▶ [Directions] Please copy exactly the lines that run from the start of the entries to the line containing "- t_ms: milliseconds", inclusive.

▶ [Source data]
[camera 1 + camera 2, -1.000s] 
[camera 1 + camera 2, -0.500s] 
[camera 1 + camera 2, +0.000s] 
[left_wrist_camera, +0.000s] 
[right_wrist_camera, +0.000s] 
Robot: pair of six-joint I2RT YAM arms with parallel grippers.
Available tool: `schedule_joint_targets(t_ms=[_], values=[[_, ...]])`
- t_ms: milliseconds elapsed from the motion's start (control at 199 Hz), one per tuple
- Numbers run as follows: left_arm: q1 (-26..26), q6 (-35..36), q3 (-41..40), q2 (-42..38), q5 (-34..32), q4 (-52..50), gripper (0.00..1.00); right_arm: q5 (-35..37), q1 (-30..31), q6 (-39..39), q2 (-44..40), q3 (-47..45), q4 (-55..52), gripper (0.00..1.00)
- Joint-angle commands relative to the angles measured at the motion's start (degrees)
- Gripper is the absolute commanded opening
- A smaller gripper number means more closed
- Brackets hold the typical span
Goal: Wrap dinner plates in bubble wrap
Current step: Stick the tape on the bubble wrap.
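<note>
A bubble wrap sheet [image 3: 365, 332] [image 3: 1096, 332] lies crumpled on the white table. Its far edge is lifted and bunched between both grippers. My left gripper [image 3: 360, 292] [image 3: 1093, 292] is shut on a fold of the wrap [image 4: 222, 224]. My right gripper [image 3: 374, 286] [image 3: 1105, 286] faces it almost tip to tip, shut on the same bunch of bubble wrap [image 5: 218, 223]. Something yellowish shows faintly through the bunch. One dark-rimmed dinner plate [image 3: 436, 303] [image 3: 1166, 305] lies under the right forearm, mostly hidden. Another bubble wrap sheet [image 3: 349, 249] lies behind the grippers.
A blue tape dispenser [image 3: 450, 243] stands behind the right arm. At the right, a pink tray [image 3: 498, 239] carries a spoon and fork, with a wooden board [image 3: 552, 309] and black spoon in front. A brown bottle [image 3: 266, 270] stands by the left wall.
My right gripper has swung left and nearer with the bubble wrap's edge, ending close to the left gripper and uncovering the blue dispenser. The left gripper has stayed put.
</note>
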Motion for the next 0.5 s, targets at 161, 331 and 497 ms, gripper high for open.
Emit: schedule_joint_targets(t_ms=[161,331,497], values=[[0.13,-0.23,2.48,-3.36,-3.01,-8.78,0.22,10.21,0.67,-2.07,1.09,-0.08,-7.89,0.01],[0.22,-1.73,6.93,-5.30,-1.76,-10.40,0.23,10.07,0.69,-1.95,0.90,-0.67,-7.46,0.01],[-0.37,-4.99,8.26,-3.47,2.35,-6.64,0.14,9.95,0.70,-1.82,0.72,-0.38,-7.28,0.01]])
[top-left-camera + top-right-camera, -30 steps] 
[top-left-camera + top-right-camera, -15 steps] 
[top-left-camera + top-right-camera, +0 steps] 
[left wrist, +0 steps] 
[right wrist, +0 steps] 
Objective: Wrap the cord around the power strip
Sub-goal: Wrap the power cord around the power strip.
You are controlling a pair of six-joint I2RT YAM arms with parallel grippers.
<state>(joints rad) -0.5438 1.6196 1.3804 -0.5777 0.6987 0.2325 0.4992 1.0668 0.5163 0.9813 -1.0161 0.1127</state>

▶ [Task response]
[camera 1 + camera 2, -1.000s] 
[camera 1 + camera 2, -0.500s] 
[camera 1 + camera 2, +0.000s] 
[left_wrist_camera, +0.000s] 
[right_wrist_camera, +0.000s] 
Robot: pair of six-joint I2RT YAM arms with parallel grippers.
Available tool: `schedule_joint_targets(t_ms=[_], values=[[_, ...]])`
- t_ms: milliseconds elapsed from the motion's start (control at 199 Hz), one per tuple

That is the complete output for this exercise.